April 4, 2007

Le Miccine Chianti Classico 2003 Review

We've been excited to try out Le Miccine's Chianti Classico, and we've finally had a chance to give it a sip or two. We don't drink a ton of Chiantis but we always like them when we do - there's got to be a reason why it's Italy's most famous wine, right? We were also very interested in the Le Miccine winery itself, a small American outfit nestled Italy.

All in all, we've been holding onto this bottle until just the right time, because we wanted to really be able to dig in on it. We've gotten to do that, so read on to find out what we thought of it.

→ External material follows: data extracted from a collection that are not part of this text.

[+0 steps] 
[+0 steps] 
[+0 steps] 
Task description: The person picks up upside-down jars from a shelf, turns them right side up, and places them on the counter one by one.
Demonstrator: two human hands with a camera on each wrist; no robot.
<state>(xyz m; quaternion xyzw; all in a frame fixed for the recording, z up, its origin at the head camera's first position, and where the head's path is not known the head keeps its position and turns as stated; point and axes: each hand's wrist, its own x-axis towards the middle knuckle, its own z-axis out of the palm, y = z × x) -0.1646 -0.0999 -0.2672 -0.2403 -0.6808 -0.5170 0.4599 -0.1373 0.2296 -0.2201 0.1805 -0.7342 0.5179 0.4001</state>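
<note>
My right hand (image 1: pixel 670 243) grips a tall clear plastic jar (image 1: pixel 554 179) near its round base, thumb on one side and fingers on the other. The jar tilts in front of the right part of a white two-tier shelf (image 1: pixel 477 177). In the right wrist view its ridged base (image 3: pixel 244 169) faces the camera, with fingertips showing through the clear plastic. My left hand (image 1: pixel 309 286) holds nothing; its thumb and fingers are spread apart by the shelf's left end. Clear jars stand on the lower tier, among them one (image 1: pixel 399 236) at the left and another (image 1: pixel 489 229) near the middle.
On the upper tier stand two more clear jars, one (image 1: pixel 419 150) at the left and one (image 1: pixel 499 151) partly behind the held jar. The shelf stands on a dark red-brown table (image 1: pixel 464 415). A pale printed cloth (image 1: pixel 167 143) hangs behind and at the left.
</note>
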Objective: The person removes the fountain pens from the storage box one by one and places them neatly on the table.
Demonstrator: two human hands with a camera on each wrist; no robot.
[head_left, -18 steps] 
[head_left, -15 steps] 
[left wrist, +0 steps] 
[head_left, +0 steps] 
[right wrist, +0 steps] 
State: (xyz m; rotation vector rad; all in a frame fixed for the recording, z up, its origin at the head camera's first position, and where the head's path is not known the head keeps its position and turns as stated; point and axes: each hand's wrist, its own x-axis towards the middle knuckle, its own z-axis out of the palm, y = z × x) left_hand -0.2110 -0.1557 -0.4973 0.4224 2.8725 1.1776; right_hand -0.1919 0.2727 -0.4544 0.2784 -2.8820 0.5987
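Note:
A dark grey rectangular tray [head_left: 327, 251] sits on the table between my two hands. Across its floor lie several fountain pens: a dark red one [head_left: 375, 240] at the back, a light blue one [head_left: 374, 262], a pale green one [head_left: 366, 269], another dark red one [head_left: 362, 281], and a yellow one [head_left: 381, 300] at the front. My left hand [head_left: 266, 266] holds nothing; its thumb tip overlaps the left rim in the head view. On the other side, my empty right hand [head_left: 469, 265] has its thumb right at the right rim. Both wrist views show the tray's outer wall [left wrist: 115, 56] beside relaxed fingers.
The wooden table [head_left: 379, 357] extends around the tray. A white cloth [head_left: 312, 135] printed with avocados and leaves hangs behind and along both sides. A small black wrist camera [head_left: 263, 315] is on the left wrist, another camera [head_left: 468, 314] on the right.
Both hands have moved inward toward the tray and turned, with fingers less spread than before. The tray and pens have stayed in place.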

Le Miccine Chianti Classico
Sangiovese 95%, Malvasia Nera 3%, Merlot 2%
Year: 2003
Origination: Italy
ABV: 13.5%
Typical Price: About $19

They Say:

Le Miccine's DOCG Chianti Classico is vinified from carefully-selected and hand-harvested bunches of ripe, clean, healthy grapes from Le Miccine's own vineyards. In Vintages prior to 1999, the wine was virtually 100% Sangiovese; beginning in 1999, a very small amount of Malvasia nera and Canaiolo has been blended with the Sangiovese, and, starting in 2003, Merlot replaced the Canaiolo. Extraction and complexity are enhanced by delestage and daily pump-overs during fermentation, followed by extended maceration and malolactic fermentation. A year of aging in small French oak barriques is followed by at least three months of bottle aging. The wine is ruby with hints of purple. Its elegant and refined nose is a balance of wild berries and sweet vanilla. Big and complex, with a long, satisfying finish. In each of its Vintages, this wine has received exceptional ratings from a variety of reviewers.

We Say:
The wine in the glass had a deep purple hue when we first looked at it, which bloomed into a deep ruby red when we held it up to the light. The nose was all blackberries and plums, with a nice dry light feel to it - not overwhelmingly fruity or too sweet. The taste itself was all kinds of berries at first - the blackberries and cherries we expected, along with something we couldn't pin down at first but eventually identified as blueberries. It tightened up at the end, with a nice dry but full finish. Had a nice big mouth feel that showed it could stand up very well to bigger-flavored foods like red sauce Italian foods and savory meats.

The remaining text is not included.